State, owners reach $900K deal to conserve Mount Tom parcels

  • Matthew Donohue, co-owner of Mt. Tom Companies, stands inside the quarry at Mount Tom in July 2021. GAZETTE FILE PHOTO

  • Entrance to the quarry at Mount Tom. GAZETTE FILE PHOTO

Staff Writer
Published: 6/16/2022 8:04:18 PM
Modified: 6/16/2022 8:02:03 PM

HOLYOKE — The state has agreed to pay nearly $1 million to buy two parcels of land on Mount Tom, including the quarry, from the owners as part of a settlement agreement to end a protracted battle over the future of the property.

Under the agreement, the Department of Conservation and Recreation agreed to pay $900,000 to two companies owned by Holyoke businessmen Matthew Donohue and Timothy Kennedy to acquire the 16-acre quarry property and a neighboring 22-acre parcel on the former Mount Tom ski area.

For well over a year, DCR has been in a dispute with one of those companies, Mt. Tom Companies Inc., over its intent to fill the quarry with soils unearthed during regional construction projects — described as a “clean fill” by Donohue and Kennedy and a “dump” by opponents.

In late 2020, DCR had attempted to exercise its right to acquire the quarry land for public use under a provision included in a 2002 purchase agreement it signed to buy over 144 acres of the company’s former Mount Tom ski area for $1.3 million.

But Mt. Tom Companies filed for bankruptcy in March 2021 in the hopes that a federal bankruptcy judge would void that option.

On Wednesday, the company’s bankruptcy case was dismissed, however, after the parties reached a settlement agreement and no objections to it were filed. A hearing on the matter, originally scheduled for Friday, has been dismissed.

As part of the deal, the state will pay $300,000 to Site Reclamation LLC — another company controlled by Donohue and Kennedy — for the former ski resort property. Donohue and Kennedy purchased that property in 2020 after DCR missed a deadline to make an offer on it because the Holyoke City Council declined to immediately act on DCR’s request to waive a procedural notice requirement the agency must follow any time it buys property in a municipality.

Site Reclamation bought the property, which was assessed at nearly $1 million, for $100,000 from the Boys & Girls Club of Greater Holyoke. The transaction caused some controversy at the time because the president of the Boys & Girls Club was Eileen Cavanaugh, Donohue’s sister, and then city councilor James Leahy sat on the club’s board. At a City Council meeting, Donohue said that his sister recused herself from the transaction and that Boys & Girls Club board Vice Chairman Matthew Mainville took on those negotiations.

A voicemail left for Cavanaugh went unreturned Thursday afternoon.

The state’s deal with Donohue and Kennedy also includes a $1 payment to Mt. Tom Companies for the quarry parcel and $599,999 for the company to settle its debt obligations, which included $327,263 in back taxes to the city of Holyoke and $93,336 in loans to Site Reclamation. After the company settles its obligations, the remainder of the money will go to Donohue and Kennedy.

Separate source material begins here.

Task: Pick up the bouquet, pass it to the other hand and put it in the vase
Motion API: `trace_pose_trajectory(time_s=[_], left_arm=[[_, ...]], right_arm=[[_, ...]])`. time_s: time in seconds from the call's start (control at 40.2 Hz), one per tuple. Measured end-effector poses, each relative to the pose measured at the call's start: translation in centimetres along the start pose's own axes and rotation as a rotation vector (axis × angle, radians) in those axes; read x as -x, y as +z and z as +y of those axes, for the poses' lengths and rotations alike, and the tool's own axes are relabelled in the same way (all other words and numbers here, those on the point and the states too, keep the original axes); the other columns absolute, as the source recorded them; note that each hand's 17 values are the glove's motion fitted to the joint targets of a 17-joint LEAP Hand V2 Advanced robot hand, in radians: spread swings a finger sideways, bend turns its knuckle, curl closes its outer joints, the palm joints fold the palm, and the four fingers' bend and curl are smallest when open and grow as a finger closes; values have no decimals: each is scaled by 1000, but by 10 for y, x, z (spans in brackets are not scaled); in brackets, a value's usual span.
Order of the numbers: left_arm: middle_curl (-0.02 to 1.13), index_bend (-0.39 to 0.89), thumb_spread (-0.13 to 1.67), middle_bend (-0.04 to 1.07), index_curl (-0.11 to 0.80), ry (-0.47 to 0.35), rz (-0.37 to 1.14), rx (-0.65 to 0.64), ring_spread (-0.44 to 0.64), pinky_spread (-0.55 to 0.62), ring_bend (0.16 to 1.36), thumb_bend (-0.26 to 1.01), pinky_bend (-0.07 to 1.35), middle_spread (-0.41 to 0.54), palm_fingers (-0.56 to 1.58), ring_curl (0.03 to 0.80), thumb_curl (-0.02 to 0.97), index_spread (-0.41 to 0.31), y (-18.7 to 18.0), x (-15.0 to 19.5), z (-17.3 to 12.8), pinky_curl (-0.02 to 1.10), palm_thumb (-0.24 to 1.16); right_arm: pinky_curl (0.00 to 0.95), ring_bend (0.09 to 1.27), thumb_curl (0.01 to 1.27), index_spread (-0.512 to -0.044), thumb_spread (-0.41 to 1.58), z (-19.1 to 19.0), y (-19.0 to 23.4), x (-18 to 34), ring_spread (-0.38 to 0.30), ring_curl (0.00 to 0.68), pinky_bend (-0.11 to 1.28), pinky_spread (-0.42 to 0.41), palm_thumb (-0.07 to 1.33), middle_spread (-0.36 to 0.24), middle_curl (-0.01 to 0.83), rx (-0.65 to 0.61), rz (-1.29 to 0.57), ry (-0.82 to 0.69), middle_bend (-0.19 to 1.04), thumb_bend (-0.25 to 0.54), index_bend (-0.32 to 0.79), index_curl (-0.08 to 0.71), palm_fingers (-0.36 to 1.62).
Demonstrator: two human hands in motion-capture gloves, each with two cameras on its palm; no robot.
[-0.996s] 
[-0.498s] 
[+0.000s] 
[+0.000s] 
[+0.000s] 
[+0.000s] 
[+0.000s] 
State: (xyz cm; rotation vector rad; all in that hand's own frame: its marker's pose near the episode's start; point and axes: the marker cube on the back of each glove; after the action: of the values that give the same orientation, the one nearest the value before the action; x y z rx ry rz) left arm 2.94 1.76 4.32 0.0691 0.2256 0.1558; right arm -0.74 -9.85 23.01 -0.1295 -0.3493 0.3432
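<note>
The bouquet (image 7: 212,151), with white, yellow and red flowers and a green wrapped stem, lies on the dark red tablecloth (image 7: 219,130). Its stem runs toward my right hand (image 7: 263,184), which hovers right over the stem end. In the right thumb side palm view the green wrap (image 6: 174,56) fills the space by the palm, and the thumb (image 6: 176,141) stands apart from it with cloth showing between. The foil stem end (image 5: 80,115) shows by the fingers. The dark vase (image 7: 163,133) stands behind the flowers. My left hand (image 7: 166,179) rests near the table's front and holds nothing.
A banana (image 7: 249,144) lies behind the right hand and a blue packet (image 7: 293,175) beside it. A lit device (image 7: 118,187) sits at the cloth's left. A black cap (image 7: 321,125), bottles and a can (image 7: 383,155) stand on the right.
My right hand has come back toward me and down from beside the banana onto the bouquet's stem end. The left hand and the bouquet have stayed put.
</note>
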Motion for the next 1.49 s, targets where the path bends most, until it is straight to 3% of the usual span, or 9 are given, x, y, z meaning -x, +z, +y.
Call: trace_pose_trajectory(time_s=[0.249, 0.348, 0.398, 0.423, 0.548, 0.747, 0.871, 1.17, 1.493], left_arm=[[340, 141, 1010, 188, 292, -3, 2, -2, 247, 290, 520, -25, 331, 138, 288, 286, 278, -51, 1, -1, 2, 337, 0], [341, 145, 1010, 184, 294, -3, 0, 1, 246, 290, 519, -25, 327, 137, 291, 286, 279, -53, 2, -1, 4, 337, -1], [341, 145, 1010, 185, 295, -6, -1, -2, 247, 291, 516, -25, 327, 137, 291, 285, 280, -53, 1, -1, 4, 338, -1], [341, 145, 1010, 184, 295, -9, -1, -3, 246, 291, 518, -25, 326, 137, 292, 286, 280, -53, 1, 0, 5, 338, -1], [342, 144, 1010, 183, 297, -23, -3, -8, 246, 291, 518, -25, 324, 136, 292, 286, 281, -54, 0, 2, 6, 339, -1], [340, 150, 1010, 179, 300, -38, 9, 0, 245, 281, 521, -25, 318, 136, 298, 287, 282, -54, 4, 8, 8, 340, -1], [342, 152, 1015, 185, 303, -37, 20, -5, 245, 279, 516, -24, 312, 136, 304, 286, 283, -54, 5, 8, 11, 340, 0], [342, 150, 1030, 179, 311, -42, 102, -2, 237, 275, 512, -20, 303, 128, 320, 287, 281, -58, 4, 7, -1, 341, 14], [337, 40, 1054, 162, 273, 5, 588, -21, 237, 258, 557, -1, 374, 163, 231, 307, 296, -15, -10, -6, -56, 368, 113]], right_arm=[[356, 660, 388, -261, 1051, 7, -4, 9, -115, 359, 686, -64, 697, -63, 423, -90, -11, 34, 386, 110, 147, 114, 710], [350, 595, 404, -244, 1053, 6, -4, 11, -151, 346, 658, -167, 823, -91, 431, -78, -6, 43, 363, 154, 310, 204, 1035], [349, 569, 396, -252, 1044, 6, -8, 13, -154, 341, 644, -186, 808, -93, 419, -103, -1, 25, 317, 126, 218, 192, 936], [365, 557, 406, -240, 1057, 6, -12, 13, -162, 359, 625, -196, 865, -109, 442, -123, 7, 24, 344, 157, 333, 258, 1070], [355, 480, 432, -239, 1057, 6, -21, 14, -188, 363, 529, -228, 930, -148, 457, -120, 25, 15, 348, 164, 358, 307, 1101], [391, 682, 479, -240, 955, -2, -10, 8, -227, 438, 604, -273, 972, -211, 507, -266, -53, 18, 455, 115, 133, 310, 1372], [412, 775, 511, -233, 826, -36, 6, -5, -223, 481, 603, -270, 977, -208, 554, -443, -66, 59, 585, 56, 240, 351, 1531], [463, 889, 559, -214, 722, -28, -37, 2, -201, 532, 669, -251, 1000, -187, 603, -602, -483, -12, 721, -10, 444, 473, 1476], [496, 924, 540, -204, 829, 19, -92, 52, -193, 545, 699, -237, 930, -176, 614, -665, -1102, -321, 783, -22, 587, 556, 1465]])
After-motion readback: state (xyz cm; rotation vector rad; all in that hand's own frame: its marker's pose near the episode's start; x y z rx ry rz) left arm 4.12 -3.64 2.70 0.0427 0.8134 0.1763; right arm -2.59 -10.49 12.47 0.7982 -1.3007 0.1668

Reached by phone Thursday afternoon, Donohue declined to comment on the agreement because it is not yet complete. He said that closing on the two parcels will take place “by the end of the month.”

In a statement, Holyoke Mayor Joshua Garcia described the settlement as a “very good outcome” that keeps both parcels of land in state control and will make them safe for the public.

“The city receives over a quarter of a million dollars in back taxes owed,” Garcia said. “We waived around $75,000 in interest to bring this to a conclusion.”

Garcia said that the city was grateful to collaborate with the state to finalize the deal.

“The former landowners are out of the picture and a Holyoke landmark is now in proper hands,” Garcia said.

Donohue and Kennedy’s plan was to fill the quarry over two decades with soils tested for contaminants, after which they would turn it back over to the state and allow the land to return to its original state.

Environmentalists and other local opponents of the project, however, said they worried about contaminated soils entering the quarry and about the many trucks spewing exhaust as they rumbled up and down the mountain to dump dirt in the quarry, where the removal of rock ceased in 2012.

The primary group in opposition to Donohue and Kennedy’s proposal, No Dump on Mount Tom, expressed relief at the fact that the state will be taking over the land.

“We’re thrilled to learn that both the Mount Tom Quarry and the old Mount Tom Ski Area parcel will now be conserved for the enjoyment of all for generations to come,” the group said. “This was the original intent of the 2002 agreement, and it’s certainly been a long time coming!”

DCR has said that in the decade since quarrying work stopped, nature has flourished at the site. The settlement agreement noted the presence of “two certifiable vernal pools, the return of native plants, and renewed use by state-listed species” at the site.